ASSIGNMENT |
Pick out every line in the data below that holds "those".
--- MATERIAL FOR THIS EXERCISE ---
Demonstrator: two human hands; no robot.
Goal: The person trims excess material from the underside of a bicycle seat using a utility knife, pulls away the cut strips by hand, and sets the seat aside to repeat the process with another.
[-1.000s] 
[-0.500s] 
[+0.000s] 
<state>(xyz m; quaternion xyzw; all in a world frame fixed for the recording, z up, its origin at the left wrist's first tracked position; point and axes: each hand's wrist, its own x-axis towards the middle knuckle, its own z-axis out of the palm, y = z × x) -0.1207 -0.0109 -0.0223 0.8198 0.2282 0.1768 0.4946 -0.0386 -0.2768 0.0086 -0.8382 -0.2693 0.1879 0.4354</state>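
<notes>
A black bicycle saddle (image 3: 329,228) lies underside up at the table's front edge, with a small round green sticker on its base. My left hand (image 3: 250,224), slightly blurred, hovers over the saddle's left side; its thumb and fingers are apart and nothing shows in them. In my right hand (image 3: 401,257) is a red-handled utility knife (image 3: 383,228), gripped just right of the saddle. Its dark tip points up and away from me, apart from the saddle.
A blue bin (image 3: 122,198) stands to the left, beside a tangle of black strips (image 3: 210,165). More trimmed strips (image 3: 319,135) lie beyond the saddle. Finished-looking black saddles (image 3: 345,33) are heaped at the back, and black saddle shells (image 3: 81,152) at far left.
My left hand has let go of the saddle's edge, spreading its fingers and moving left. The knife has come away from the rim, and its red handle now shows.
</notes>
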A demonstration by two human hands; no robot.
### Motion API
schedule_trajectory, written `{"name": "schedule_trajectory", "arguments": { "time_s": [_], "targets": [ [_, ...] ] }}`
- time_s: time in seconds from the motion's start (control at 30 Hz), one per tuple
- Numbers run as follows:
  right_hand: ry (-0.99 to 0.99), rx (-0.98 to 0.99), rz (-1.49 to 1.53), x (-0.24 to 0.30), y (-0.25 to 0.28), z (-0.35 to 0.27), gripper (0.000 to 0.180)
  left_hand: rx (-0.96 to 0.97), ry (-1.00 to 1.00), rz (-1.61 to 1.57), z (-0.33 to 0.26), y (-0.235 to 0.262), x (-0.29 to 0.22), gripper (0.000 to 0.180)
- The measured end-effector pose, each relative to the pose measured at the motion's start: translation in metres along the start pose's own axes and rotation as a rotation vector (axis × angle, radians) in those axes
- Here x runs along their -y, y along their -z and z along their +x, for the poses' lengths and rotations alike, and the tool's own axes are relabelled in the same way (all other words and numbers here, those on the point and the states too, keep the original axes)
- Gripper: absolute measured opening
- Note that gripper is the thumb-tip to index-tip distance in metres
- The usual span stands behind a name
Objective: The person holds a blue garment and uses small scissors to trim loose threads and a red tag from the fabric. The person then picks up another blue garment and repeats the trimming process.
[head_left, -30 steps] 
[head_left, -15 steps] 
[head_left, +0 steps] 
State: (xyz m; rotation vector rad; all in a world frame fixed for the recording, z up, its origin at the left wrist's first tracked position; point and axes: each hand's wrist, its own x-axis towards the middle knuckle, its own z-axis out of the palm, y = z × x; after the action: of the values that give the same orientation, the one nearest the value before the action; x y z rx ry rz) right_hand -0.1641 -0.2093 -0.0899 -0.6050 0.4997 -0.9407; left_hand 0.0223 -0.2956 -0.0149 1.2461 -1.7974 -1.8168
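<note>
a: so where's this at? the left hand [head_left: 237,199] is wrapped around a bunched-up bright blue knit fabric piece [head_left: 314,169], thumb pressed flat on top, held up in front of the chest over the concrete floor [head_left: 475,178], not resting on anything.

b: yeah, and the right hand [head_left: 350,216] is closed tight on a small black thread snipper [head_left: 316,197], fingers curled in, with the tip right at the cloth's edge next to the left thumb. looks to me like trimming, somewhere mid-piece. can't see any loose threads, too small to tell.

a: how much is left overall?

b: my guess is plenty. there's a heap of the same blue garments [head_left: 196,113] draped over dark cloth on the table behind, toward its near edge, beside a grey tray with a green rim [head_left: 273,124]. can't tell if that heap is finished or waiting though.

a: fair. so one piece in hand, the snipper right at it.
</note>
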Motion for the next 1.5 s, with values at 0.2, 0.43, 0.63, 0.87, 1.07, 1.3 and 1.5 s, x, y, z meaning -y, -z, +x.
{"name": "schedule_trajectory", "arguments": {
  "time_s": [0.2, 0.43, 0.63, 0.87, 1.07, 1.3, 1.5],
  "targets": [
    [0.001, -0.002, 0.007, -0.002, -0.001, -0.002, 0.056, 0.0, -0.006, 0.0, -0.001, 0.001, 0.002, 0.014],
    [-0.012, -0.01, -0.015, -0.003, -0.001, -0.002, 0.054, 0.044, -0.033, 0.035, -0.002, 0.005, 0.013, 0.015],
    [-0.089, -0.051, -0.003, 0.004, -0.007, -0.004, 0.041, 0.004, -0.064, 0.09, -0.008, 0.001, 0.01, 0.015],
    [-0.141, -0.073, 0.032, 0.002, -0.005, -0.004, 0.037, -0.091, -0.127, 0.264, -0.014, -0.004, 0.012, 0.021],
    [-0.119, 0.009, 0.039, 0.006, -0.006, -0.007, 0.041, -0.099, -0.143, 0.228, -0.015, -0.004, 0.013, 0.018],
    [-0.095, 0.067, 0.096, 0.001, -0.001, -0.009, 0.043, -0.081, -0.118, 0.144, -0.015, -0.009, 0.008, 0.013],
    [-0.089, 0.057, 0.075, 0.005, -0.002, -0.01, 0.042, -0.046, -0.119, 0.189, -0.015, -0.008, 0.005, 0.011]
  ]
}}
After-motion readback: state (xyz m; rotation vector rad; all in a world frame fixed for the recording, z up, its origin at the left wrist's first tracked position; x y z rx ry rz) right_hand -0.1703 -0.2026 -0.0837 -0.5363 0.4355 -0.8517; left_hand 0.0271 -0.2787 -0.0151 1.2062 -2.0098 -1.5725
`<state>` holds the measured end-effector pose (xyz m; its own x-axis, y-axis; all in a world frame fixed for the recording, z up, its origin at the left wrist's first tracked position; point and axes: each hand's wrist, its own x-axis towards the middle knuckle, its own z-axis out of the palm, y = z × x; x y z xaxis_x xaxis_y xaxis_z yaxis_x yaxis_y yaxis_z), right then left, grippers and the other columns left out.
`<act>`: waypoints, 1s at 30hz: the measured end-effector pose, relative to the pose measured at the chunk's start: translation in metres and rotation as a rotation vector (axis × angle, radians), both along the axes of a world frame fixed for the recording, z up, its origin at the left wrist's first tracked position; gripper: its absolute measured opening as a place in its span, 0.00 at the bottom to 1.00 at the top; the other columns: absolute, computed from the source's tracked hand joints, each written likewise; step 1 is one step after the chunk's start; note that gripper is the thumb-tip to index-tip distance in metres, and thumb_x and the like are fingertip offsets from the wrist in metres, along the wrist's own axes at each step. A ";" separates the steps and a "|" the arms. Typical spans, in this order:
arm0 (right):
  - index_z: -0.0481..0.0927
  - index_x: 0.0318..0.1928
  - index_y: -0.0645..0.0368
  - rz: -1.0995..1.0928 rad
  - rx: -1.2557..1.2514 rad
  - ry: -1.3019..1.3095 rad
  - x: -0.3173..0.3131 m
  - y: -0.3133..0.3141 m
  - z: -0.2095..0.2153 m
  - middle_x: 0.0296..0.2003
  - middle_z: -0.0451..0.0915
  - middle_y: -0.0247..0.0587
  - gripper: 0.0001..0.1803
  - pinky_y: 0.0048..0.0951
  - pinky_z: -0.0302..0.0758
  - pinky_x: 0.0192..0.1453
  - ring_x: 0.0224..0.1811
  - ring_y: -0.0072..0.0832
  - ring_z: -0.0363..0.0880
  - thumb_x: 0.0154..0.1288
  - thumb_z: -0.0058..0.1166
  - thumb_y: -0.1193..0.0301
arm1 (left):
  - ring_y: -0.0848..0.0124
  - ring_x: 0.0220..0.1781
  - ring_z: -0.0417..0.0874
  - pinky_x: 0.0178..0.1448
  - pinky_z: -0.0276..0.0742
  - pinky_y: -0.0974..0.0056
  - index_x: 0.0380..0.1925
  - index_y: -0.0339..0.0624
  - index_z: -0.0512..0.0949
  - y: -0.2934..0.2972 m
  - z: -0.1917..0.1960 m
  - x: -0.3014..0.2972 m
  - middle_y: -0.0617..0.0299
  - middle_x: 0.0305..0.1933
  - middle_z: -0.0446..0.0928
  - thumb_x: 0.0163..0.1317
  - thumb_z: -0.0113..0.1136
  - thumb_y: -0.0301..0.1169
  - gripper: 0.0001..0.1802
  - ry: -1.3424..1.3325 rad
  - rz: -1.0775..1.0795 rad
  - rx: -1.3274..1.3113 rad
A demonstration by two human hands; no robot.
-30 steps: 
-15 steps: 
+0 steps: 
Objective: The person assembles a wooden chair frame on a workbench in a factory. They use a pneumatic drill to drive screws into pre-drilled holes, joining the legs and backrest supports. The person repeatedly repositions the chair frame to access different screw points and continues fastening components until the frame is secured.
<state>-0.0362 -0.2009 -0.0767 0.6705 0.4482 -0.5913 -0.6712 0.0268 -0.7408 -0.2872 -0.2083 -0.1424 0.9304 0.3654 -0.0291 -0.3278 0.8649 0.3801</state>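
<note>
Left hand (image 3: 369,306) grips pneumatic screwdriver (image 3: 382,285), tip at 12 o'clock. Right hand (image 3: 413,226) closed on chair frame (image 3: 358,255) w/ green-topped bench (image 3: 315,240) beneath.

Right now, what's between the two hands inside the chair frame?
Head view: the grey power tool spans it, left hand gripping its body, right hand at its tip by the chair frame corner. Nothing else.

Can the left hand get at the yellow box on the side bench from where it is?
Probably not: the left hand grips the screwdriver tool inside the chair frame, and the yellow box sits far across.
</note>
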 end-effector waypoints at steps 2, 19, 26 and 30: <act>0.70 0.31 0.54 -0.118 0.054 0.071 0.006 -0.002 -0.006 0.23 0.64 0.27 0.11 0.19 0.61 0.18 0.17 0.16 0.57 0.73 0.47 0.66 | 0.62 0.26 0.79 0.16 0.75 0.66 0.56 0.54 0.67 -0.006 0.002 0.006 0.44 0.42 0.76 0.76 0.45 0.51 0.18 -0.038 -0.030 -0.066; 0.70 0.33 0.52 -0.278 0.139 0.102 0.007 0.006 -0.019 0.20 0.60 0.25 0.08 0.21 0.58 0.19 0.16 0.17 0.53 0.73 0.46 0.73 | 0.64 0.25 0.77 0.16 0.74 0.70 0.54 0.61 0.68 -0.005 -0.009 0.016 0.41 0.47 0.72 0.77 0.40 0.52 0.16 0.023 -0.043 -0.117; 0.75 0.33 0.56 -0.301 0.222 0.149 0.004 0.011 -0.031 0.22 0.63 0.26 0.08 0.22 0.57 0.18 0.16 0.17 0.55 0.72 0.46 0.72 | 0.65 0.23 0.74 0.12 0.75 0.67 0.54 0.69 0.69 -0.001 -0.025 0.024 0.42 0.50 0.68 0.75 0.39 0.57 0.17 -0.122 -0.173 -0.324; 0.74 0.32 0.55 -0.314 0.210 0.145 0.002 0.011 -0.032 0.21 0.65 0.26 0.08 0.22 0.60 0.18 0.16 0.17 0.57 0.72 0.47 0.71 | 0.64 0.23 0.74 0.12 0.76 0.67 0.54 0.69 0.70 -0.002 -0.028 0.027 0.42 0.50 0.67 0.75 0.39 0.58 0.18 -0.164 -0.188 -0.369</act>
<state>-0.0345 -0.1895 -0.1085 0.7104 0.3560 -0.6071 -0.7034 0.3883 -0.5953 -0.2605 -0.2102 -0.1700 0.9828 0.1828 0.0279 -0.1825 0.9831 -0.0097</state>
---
TASK OUTPUT |
- The measured end-effector pose, each relative to the pose measured at the motion's start: translation in metres along the start pose's own axes and rotation as a rotation vector (axis × angle, radians) in those axes
- Here x runs along their -y, y along their -z and z along their +x, for the poses' lengths and rotations alike, and the tool's own axes are relabelled in the same way (all other words and numbers here, those on the point and the states too, keep the original axes)

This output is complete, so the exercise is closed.